Ходасевич молчал, однако немолодой мужчина, казалось, совершенно не нуждался в подтверждении собственной правоты. Речь его лилась размеренно и плавно.

– Сразу оговорюсь: меня совершенно не интересуют те лица, что изображены на кассете, а также их дальнейшая судьба. Все эти Самкины, Комковы и иже с ними. Бог им судья. Выйдут они сухими из воды – ну и ладно. Нет – никто не заплачет. Они – между нами, товарищ полковник, говоря – отработанный пар. Они меня не волнуют.

Мужчина сделал решительный отметающий жест, выдающий в нем, как привиделось полковнику, человека восточных кровей.

– Но меня интересует другое, а именно: судьба судна «Нахичевань», а также груза, который оно перевозит. Я гарантировал его сохранность до момента доставки потребителю, и я за него отвечаю.

– Что… за… груз? – с трудом, через паузы, выдавил из себя Ходасевич. Язык по-прежнему плохо слушался – видать, подлецы, напавшие на него, маленько переборщили с наркозом.
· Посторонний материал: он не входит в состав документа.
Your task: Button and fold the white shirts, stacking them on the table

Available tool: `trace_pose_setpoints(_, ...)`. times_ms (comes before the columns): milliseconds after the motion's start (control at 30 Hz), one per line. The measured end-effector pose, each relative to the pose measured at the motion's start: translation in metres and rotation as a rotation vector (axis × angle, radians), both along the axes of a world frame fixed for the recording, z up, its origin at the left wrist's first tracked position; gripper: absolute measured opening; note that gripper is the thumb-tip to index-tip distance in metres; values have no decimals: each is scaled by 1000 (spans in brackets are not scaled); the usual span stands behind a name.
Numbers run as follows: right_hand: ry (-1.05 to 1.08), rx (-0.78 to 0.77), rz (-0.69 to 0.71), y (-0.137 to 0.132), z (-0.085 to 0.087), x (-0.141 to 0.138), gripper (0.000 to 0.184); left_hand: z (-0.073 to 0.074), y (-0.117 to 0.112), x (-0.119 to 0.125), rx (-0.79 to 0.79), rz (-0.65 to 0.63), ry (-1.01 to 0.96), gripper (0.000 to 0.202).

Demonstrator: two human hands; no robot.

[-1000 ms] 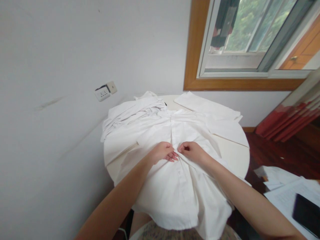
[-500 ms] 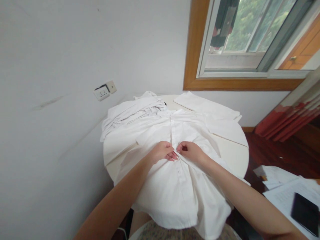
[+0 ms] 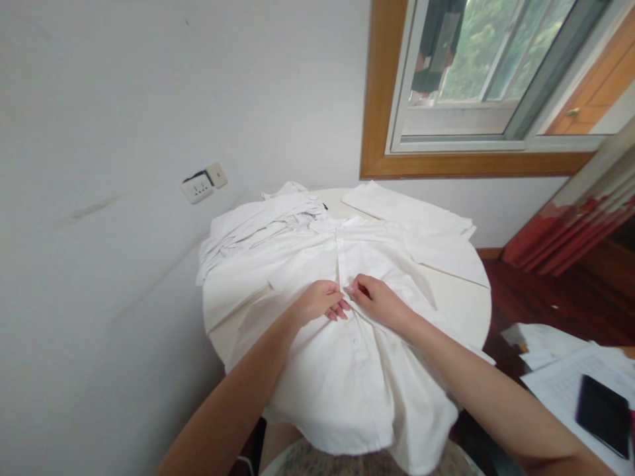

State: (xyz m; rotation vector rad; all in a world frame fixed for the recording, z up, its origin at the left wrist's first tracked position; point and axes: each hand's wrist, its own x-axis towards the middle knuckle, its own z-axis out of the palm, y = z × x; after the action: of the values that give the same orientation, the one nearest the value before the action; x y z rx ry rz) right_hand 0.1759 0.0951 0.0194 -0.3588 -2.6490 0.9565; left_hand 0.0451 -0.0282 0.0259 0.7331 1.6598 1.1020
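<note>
The right hand [image 3: 381, 303] is slightly farther up the shirt [image 3: 327, 390] front than before, its fingertips now closer to the left hand [image 3: 319, 300].

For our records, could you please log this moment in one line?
left hand: holding white cloth shirt | right hand: pinching shirt's front | round white table: underneath

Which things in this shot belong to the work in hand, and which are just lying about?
In the work:
shirt, spread out
left hand, at its front
right hand, likewise
table, under the shirt

Just about:
papers, lower right
black device, on them
socket
curtain
</note>
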Motion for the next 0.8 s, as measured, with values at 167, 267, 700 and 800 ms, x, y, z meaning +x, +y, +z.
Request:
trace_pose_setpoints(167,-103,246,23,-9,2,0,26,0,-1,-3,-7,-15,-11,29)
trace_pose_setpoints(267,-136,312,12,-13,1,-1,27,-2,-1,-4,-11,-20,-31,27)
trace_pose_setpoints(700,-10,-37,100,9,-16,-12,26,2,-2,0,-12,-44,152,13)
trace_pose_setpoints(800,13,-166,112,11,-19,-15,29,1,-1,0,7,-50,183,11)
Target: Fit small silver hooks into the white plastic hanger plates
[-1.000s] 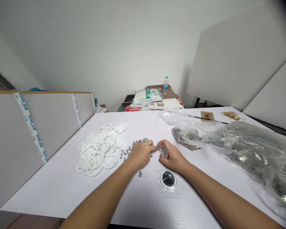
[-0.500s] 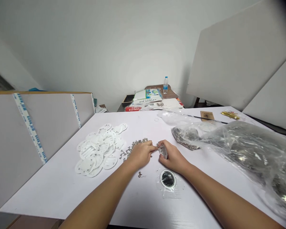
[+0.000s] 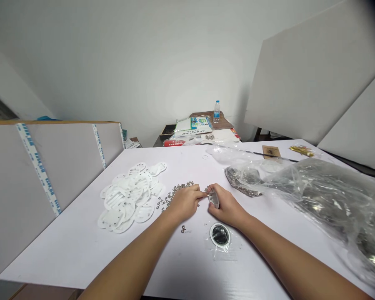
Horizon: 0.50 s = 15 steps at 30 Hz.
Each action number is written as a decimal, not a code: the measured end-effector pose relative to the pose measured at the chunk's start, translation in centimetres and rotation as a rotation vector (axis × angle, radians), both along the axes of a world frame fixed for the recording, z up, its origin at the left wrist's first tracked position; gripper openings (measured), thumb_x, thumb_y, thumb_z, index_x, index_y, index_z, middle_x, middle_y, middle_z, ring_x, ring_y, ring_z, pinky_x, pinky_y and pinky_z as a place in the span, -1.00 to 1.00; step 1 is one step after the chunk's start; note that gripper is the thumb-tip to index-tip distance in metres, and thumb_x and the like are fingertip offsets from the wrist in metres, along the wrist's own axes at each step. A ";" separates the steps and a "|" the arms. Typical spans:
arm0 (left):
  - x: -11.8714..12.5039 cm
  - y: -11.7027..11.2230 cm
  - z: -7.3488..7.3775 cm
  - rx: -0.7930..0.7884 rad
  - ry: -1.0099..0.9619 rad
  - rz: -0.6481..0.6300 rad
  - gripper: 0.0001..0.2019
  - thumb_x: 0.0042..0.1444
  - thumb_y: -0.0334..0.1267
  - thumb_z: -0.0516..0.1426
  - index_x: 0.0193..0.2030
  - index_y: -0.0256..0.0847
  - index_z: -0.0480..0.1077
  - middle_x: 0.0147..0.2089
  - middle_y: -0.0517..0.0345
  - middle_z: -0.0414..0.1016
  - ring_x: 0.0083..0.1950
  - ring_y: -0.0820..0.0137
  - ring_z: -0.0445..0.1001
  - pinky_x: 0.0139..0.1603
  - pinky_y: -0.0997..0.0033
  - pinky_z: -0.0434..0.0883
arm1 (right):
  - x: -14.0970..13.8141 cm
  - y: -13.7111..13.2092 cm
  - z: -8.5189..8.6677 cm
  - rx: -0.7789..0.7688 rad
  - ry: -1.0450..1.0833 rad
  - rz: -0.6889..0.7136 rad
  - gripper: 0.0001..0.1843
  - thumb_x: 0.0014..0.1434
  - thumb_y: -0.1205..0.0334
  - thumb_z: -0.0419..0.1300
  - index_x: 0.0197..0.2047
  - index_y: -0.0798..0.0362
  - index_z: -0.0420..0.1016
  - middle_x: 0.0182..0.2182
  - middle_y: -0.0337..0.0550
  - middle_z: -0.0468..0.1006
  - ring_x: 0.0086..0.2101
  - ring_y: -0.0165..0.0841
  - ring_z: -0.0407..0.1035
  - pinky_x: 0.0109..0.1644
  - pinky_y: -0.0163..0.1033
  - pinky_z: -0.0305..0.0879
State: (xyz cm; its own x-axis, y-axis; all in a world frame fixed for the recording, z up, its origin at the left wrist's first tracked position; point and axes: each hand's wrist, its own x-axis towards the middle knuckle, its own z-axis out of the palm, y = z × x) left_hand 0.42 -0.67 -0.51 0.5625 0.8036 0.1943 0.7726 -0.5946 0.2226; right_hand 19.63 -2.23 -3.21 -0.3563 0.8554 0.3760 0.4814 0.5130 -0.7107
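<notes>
My right hand [image 3: 226, 204] is closed around a small white plastic piece [image 3: 213, 199], gripping it by its edges. My left hand [image 3: 187, 201] is pinched, its fingertips meeting the top of that piece; whatever they hold is too small to make out. Beside and behind the left hand lies a pile of small silvery metal parts [image 3: 167, 199], partly covered by the hand. One similar metal part [image 3: 183, 229] lies apart, nearer to me. Below the right hand, a round dark disc with a white rim [image 3: 220, 235] rests on a clear plastic wrapper [image 3: 226, 253].
Left of my hands is a heap of round white plastic pieces [image 3: 128, 193]. Clear bags [image 3: 318, 196] of metal parts spread over the table's right side. Farther back are a brown card [image 3: 271, 151], gold-coloured items [image 3: 301, 150] and a water bottle [image 3: 216, 111]. A low partition [image 3: 71, 162] borders the left.
</notes>
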 end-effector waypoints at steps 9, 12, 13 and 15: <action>0.6 -0.3 0.2 0.046 0.101 0.053 -0.73 0.25 -0.37 -0.01 -0.24 -0.03 0.51 -0.35 0.16 0.37 -0.31 0.38 0.37 -0.36 0.37 0.15 | -0.1 0.1 -0.1 0.006 0.000 0.003 -0.60 0.01 0.45 0.11 -0.06 -0.02 0.22 -0.19 -0.20 0.43 -0.21 -0.30 0.35 -0.13 -0.21 0.25; 0.7 -0.3 0.2 0.050 0.105 0.052 -0.75 0.24 -0.38 -0.01 -0.25 -0.04 0.49 -0.35 0.17 0.36 -0.32 0.38 0.36 -0.37 0.36 0.14 | -0.1 0.1 -0.3 0.017 -0.013 -0.007 -0.61 0.01 0.45 0.11 -0.07 -0.02 0.22 -0.20 -0.20 0.42 -0.22 -0.30 0.34 -0.14 -0.21 0.24; 0.7 -0.4 0.2 0.046 0.103 0.053 -0.75 0.25 -0.38 -0.01 -0.26 -0.04 0.48 -0.35 0.17 0.36 -0.32 0.38 0.36 -0.37 0.36 0.14 | -0.1 0.1 -0.3 0.020 -0.018 -0.009 -0.61 0.01 0.45 0.10 -0.07 -0.02 0.22 -0.21 -0.20 0.41 -0.23 -0.30 0.34 -0.15 -0.21 0.24; 0.8 -0.4 0.3 0.037 0.104 0.059 -0.74 0.25 -0.39 -0.02 -0.26 -0.05 0.48 -0.35 0.16 0.37 -0.33 0.38 0.36 -0.37 0.36 0.15 | -0.1 0.2 -0.4 0.025 -0.023 -0.007 -0.61 0.01 0.44 0.09 -0.07 -0.02 0.22 -0.22 -0.20 0.40 -0.25 -0.30 0.34 -0.16 -0.21 0.24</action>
State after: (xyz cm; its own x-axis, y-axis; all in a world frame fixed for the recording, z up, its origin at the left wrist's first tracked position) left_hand 1.22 -1.09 -0.17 0.5336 0.8291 0.1669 0.8240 -0.5541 0.1183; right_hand 19.51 -2.05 -3.57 -0.3590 0.8483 0.3893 0.5013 0.5271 -0.6862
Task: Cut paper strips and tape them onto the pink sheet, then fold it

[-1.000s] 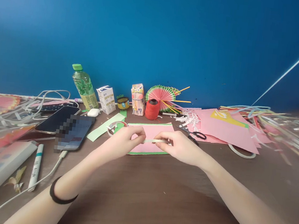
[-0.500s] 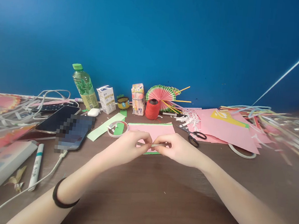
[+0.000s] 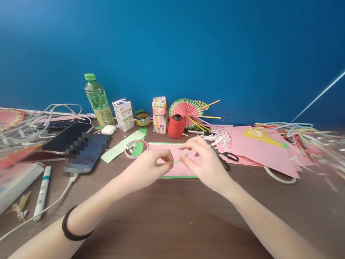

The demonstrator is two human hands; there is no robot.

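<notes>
My left hand (image 3: pixel 147 168) is closed, with thumb and forefinger pinching one end of a short, pale, narrow strip (image 3: pixel 177 161). My right hand (image 3: pixel 206 164) is just to the right of it, thumb and fingers apart around the strip's blurred other end. I cannot make out whether the strip is tape or paper. Below both hands lies a pink sheet of paper (image 3: pixel 172 172) with green edges, partly covered by them. Left of the sheet, a roll of tape (image 3: pixel 126 152) rests on strips of green paper (image 3: pixel 113 152).
Black scissors (image 3: pixel 231 156) lie right of the sheet, before pink papers (image 3: pixel 259 156). A red thread spool (image 3: pixel 176 129), a folded paper fan (image 3: pixel 186 107), a small box (image 3: pixel 124 115) and a bottle (image 3: pixel 99 104) line the wall. Phones (image 3: pixel 67 137) and a marker (image 3: pixel 42 193) are left.
My right hand has drawn back from my left, lifting slightly, and its fingers have spread from a pinch. My left hand has kept its pinch on the strip.
</notes>
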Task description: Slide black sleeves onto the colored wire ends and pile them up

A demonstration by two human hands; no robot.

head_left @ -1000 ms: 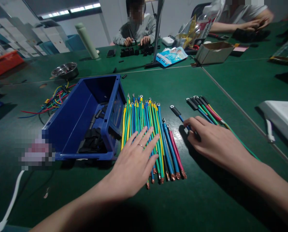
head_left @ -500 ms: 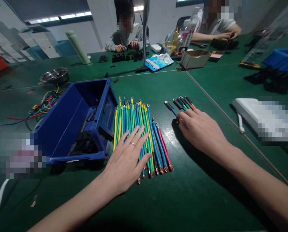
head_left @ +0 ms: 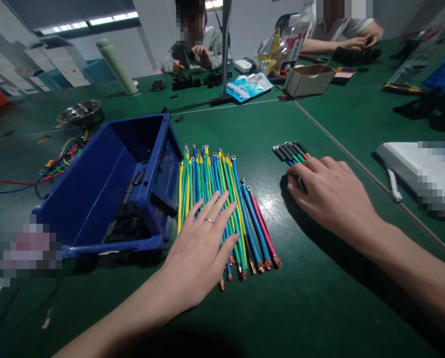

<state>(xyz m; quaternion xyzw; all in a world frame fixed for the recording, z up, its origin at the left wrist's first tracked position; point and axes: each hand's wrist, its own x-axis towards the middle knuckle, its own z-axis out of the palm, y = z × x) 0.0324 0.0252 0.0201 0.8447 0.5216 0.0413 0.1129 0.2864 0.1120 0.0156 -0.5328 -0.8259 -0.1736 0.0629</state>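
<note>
My left hand (head_left: 198,253), a ring on one finger, lies flat with fingers spread across a row of cables (head_left: 208,174). These are green-yellow and blue, with metal ring lugs at the far ends and bare copper at several near ends. Right of that hand lie thicker blue cables (head_left: 255,223) and a red cable (head_left: 263,223). My right hand (head_left: 325,196) is curled over a small bunch of cables with black sleeves (head_left: 290,150) and ring lugs. Its fingers are bent around their near part, which the hand hides.
To the left, a blue bin (head_left: 91,199) holds black pieces. Beyond it are loose coloured wires (head_left: 63,161) and a metal bowl (head_left: 82,114). A white device (head_left: 401,164) lies right. Across the table, two people work near a cardboard box (head_left: 309,80) and a metal post (head_left: 225,49).
The blue black-sleeved cable that lay apart under my right hand is now drawn rightward against the bunch. My left hand stays on the cable row. The view has shifted slightly.
</note>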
– Это вас не должно волновать, – повторил мужчина свой широкий отстраняющий жест. – Коротко говоря, я гарантировал, что груз в целости и сохранности дойдет до порта назначения, а затем и до грузополучателя. Однако, зная вашу, полковник, пытливую гэбистскую натуру, я предполагаю, что вы уже успели сообщить в Центр обо всем. И про груз, и про пароход. Я прав?

– Понятия не имею, о чем вы говорите, – прохрипел полковник. «Отрицай все, даже очевидное, и тяни время», – вот два первых правила успешного противостояния допросу.

– Значит, я прав, – кивнул мужчина в полутьме автофургона. – Значит, я в вас, полковник, не ошибся, и вы, как положено старому служаке, верному гэбистскому псу, обо всем уже доложили в свой проклятый Центр. Впрочем, данное предположение мы окончательно проверим чуть позже… А пока у меня к вам, господин полковник, деловое предложение. Как видите, вы в данный момент ограничены в свободе. Можете считать, что вы – наш заложник. Одновременно, имею честь вам сообщить: в другом месте в заложниках находится человек, которого вы, как говорят, любите больше, чем любили бы собственную дочь, – ваша падчерица Татьяна.